Exact reproduction required: the lines below from the line with "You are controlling" to the line with "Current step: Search", both ends included, and no others.

▶ _Dataset excerpts_
####
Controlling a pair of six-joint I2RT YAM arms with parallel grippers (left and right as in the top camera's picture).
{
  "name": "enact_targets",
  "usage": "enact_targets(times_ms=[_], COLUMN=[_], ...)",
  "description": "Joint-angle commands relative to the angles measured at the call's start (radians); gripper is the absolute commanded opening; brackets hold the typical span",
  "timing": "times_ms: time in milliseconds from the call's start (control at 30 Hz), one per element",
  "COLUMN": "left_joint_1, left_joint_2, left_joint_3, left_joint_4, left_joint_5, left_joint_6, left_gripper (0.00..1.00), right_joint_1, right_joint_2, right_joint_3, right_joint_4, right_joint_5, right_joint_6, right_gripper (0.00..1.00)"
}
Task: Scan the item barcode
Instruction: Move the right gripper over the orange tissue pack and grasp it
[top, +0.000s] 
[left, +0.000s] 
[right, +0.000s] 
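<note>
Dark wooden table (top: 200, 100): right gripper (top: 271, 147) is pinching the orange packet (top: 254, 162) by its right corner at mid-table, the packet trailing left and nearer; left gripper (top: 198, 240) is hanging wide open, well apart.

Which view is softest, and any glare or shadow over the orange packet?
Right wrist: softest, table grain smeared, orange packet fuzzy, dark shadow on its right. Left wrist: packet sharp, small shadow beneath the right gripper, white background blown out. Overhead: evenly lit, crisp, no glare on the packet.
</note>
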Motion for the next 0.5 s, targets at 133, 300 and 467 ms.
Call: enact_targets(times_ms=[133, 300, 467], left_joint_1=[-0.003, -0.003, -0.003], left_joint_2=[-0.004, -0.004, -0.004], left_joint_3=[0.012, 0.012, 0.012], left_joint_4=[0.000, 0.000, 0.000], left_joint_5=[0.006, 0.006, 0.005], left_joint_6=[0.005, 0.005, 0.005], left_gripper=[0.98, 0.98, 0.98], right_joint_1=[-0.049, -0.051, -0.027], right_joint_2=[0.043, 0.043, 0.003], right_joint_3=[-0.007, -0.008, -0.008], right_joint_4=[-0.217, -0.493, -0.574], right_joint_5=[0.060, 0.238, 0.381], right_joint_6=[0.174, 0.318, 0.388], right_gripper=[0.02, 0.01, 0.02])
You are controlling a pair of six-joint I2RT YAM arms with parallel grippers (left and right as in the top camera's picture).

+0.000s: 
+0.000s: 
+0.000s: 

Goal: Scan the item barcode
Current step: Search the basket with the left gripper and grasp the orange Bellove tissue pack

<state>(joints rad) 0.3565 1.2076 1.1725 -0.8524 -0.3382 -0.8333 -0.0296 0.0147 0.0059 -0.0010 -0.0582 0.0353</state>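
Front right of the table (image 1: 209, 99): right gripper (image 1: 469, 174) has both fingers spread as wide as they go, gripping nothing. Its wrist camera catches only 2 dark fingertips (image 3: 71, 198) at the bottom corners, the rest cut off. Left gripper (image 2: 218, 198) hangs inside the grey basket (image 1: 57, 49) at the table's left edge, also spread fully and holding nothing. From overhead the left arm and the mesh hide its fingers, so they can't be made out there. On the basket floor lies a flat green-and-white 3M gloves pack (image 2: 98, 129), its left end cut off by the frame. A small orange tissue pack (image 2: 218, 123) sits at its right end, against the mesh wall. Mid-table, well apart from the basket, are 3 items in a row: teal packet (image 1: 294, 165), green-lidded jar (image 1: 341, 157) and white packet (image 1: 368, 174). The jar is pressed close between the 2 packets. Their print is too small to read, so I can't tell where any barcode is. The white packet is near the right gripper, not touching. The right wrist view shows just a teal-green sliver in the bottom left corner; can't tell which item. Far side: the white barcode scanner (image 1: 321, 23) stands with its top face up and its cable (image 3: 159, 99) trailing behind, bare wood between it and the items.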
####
▶ _Written solution_
You are controlling a pair of six-joint I2RT YAM arms with parallel grippers (left and right as in the top camera's picture).

+0.000s: 
+0.000s: 
+0.000s: 

Goal: Scan the item barcode
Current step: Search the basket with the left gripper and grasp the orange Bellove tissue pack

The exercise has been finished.